Susan Harris
Susan Harris's blog about eco-friendly and urban gardening, plus the adventures of a DC-based garden writer, coach and occasional rabble-rowser.

Toward a Biodiverse Lawn

June 9, 2006 · 4 comments

First, to vent.  I haven’t posted in a few days because my whole photographic world is in shambles.  I won’t burden you with the details but think New Editing Program, New Pixel-Packed Camera, the Burning and Copying of countless CDs and their subsequent Storage for ready Retrieval, and finally, Old Editing Program that suddenly won’t even talk to me, complaining of a "full scratch disk."  I’ve heard that one that before.  But because we Southerners know how to carry on in adversity, I’m choosing lawns as a good photoless topic and forging ahead.

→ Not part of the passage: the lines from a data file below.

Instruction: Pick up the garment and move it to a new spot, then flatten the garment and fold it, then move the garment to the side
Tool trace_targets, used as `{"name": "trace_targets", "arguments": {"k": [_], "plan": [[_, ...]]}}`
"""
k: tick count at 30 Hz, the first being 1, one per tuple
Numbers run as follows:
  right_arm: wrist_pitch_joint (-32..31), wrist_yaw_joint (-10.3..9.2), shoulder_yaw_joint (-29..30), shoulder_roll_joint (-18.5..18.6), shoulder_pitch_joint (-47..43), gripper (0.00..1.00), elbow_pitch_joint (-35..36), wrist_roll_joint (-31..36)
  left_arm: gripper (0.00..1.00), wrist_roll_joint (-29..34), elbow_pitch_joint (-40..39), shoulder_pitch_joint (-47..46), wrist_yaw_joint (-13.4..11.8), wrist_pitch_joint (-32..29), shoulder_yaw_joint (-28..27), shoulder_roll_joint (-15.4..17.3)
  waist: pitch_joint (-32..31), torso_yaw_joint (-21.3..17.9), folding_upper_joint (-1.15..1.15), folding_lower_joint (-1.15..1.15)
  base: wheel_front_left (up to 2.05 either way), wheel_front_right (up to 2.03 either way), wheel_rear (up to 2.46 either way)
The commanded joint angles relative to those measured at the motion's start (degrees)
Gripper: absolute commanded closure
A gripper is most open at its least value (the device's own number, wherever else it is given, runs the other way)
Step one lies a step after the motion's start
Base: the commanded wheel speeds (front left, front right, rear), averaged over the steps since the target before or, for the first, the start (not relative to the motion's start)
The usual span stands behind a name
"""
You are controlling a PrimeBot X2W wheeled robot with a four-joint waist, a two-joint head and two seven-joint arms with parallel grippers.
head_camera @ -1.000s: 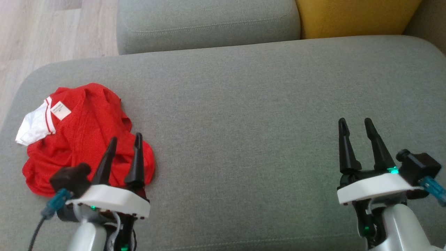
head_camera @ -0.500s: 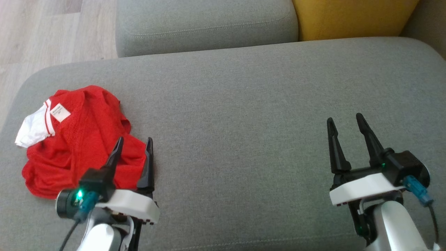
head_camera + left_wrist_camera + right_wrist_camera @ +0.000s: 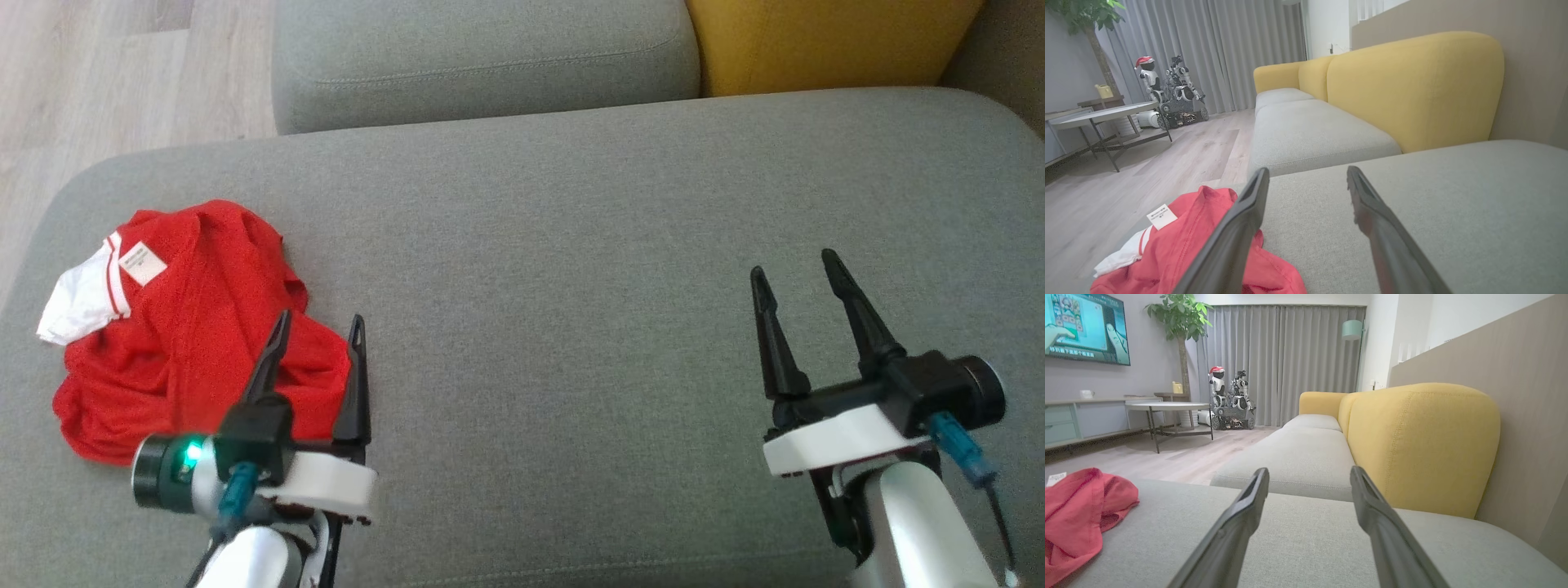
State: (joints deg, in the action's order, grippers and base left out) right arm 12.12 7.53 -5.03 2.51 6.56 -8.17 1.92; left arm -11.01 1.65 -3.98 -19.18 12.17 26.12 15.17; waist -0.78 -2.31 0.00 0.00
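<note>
At the left end of the grey seat cushion (image 3: 571, 269), close to its rounded corner, the red garment (image 3: 188, 343) lies crumpled in a loose heap, with a white trimmed part (image 3: 77, 298) and a small label (image 3: 140, 261) turned up on its far-left side. My left gripper (image 3: 321, 315) hangs at the heap's right-hand edge, jaws spread wide and holding nothing; one finger crosses the cloth in the head view, and I cannot tell whether it touches. My right gripper (image 3: 793, 262) is well apart, over bare cushion toward the right end, also wide open and empty. I judge the garment light, thin and limp: it should bunch and drape as it lifts, and a shallow pinch could slip off a single layer. I would take hold of a thick fold on the near right side, or the firmer white trimmed edge, rather than the flat middle. The cushion is soft woven fabric, so fingers pressed down will sink a little and the cloth may drag instead of sliding. There is a long stretch of open seat to the right for spreading it out. Beyond are a second grey seat (image 3: 482, 57), a yellow backrest (image 3: 816, 37) and pale wood floor (image 3: 122, 73); farther off in the room are grey curtains (image 3: 1290, 355), a round table (image 3: 1167, 406), a potted plant (image 3: 1180, 314) and a wall screen (image 3: 1086, 326).
</note>
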Motion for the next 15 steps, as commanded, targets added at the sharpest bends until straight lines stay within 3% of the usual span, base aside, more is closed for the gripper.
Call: {"name": "trace_targets", "arguments": {"k": [1,6,8,15], "plan": [[0.9,-0.04,-1.1,0.3,2.6,0.0,2.0,-0.6,0.0,-0.1,-2.8,-3.0,-0.2,0.9,-2.0,0.6,0.0,0.1,0.0,0.0,0.0,0.0,0.0],[1.2,-0.04,-1.4,0.3,1.9,0.0,0.7,-7.4,0.0,-4.1,-3.6,-0.6,2.7,1.7,-6.2,-2.8,-0.1,0.4,0.0,0.0,0.0,0.0,0.0],[1.0,-0.04,-1.2,0.4,1.6,0.0,0.1,-10.0,0.0,-3.5,-2.8,0.6,5.7,2.2,-8.6,-4.4,-0.3,0.5,0.0,0.0,0.0,0.0,0.0],[0.2,-0.04,-1.9,0.4,1.3,0.0,-1.9,-14.1,0.0,-0.8,0.8,2.1,11.4,2.8,-12.7,-8.1,-0.5,0.2,0.0,0.0,0.0,0.0,0.0]]}}
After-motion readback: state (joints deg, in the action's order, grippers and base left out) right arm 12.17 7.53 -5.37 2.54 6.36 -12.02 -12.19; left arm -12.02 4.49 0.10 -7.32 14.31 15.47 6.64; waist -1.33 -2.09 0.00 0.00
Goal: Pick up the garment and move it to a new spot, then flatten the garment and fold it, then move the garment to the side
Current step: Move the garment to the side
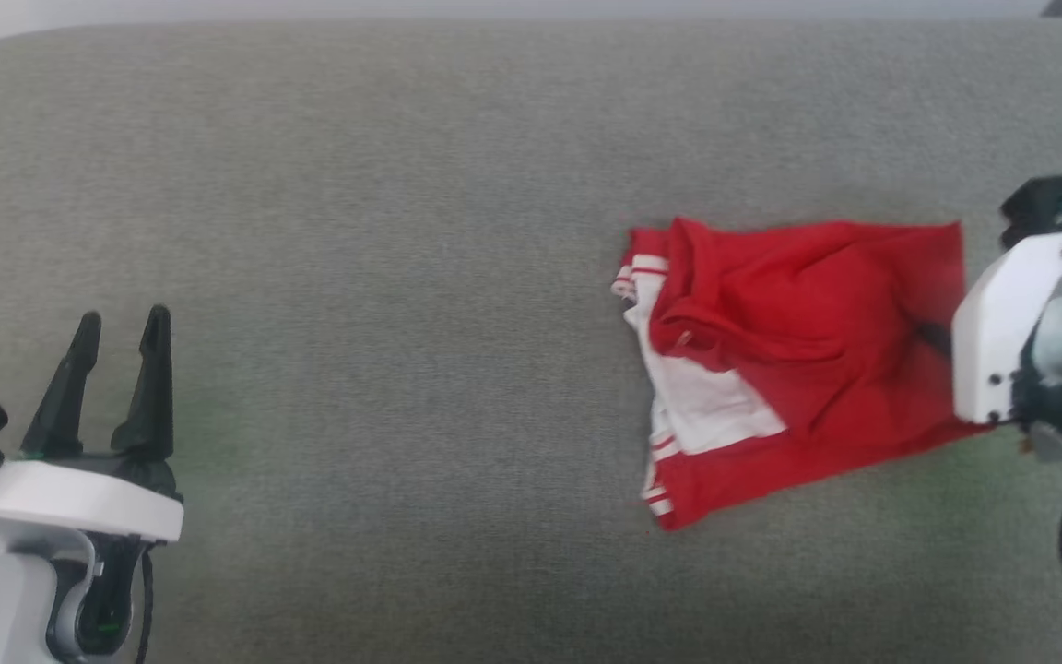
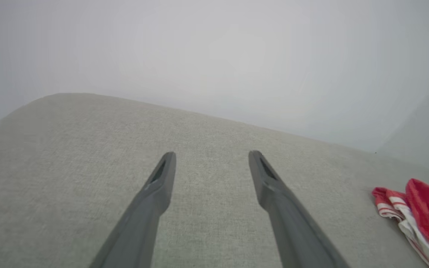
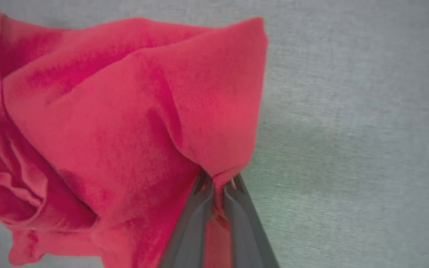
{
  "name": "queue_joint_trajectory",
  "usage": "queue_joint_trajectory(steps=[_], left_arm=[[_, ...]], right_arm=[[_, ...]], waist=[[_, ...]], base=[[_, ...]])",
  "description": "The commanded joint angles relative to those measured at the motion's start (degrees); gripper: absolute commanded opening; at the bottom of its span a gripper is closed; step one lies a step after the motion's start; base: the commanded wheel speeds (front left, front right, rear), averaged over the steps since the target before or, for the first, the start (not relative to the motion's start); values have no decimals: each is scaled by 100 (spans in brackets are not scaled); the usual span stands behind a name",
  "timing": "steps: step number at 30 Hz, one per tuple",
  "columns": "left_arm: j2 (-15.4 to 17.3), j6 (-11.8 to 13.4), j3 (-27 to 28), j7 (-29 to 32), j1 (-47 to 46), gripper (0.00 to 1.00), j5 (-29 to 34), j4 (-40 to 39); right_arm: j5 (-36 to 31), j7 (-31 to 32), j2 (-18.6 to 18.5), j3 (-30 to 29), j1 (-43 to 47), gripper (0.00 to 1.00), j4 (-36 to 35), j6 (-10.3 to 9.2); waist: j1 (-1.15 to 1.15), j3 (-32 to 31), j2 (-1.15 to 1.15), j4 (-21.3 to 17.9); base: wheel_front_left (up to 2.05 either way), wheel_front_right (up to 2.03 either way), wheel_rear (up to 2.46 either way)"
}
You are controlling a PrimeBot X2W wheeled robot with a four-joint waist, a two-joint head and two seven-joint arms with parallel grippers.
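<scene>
One garment (image 1: 808, 350) on one grey surface (image 1: 402, 184), two grippers
The right gripper (image 3: 218, 182) pinches the garment's right edge; the left gripper (image 1: 123, 315), near left, fingers spread, well apart from it

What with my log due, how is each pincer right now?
Left pincer: open, holding nothing.
Right pincer: closed on the garment.

Sort of place unclear: grey fabric-covered surface (image 1: 402, 184) before a plain pale wall (image 2: 214, 56)

Red garment (image 1: 798, 360) bunched, white sleeve showing, edge pinched.
</scene>
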Motion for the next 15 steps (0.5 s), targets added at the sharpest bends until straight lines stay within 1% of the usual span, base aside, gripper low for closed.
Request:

Lawns are a huge topic these days, specifically how to reduce their size or even get rid of them altogether.  Then there’s the more moderate approach that I took in my recent column, "Earth-Friendly Lawn Care Throughout the Year,"  in which I lay out the consensus among environmentally responsible experts – to use only organic products, mow higher, tolerate some weeds, and so on.  I think I even slipped in a promo for clover, to no one’s surprise.

Next up is a column tackling a much more controversial subject: are turf grasses inherently bad, even if they’re cared for using these environmentally correct techniques? And what alternatives really work?  I’m hearing totally contradictory statements by seemingly unbiased, well-informed sources – so I’m loving it!!  I’ll let you know my take on the subject as soon as I have one.

FOR MY OWN LAWN I do have a position and a plan:  I’ve reduced the size considerably but will keep what’s left for utilitarian reasons – like walking, hauling a garden hose in every direction, and occasionally mowing.  And I’m keeping my lawn because – don’t let anybody fool you – most alternatives are more maintenance than the lawn itself!  Yes, as heretical as it sounds, ask people who’ve gone lawnless how much less maintenance they have now and they’ll laugh.  Seriously.  That’s because it’s really the traditional, perfect lawns that are so much work, not the profoundly imperfect kind of lawn I have.  And most borders, god love ‘em, are a lot of work.

And here’s the other part of my plan: to gradually transform the lawn I have left into a healthy patch of biodiversity, to include turf grass, clover, attractive weeds like violets, and anything else I can find that might work.  So what do you suggest?  Remember it can’t be so tall that a garden hose would catch on it, and it has to be drought-tolerant, walkable and mowable.  Perhaps a touch of thyme?

{ 4 comments }

1 Allison June 9, 2006 at 1:05 pm

I like Johnny-Jump-ups too (they are really violas). They are super hardy, spread like mad, and I don’t really think it’s possible to kill them (although I’m sure my dogs would try). When I was a kid, in Arkansas, I planted them in one of the raised, brick flowerbeds on the front of the house, and now they are scattered across my parents whole lawn, 20 years later. I haven’t a clue where you get them, though.

2 Michele Owens June 9, 2006 at 2:58 pm

Lawns are a great subject. They’d be ridiculous, if they didn’t offer such a nice calm empty surface for a dynamic border to rise above.

My town has rotten soil for turf grasses, so there are two types of lawn: sod rolled out and maintained with poisons; and patchy, weedy messes.

Only the first kind looks good. My comfort is that the first kind is inevitably on its way to joining the second group.

3 Pam/Digging June 9, 2006 at 5:30 pm

You’re right to point out that alternatives to lawn are often more work than a (less-than-perfect) lawn. Garden books advocating lawn removal promise the opposite.

I used to be in the no-lawn camp. Get rid of that water-wasting monoculture, I preached by example, removing every last blade of turf grass. It worked for me—up to a point.

But as a family with young kids, we’ve all missed having a patch of lawn, however scraggly, for slip-and-slide or kicking a ball. As a gardener, I’ve missed that cool, restful green space among busy perennial beds.

So I’m working right now on reinserting a lawn—a very small one—into my back garden. Since it will be small, I’ll probably try for a monoculture of our native buffalo grass, but I’ll see how it goes. If it’s too much work, I may try clover!

4 M Sinclair Stevens (Texas) June 10, 2006 at 11:43 pm

The lawn that came with my house is St. Augustine, a coarse leafed grass that grows by runners. Where it’s established nothing else grows. So I don’t have any suggestion on that front. Over the years, as patches of it died out, I replaced it with flower beds. But, you’re right! Flowers are much more work than grass. I’ll never get rid of all my grass because down here that patch of green is such a relief for our sun-drenched eyes.

Like Pam, I also put in buffalograss–in the area that was supposed to be my mini-meadow. However, over the years my yard has gotten shadier and shadier which buffalograss can’t stand at all. I have rainlilies and other small bulbs like fall crocuses planted among the clumps of buffalograss.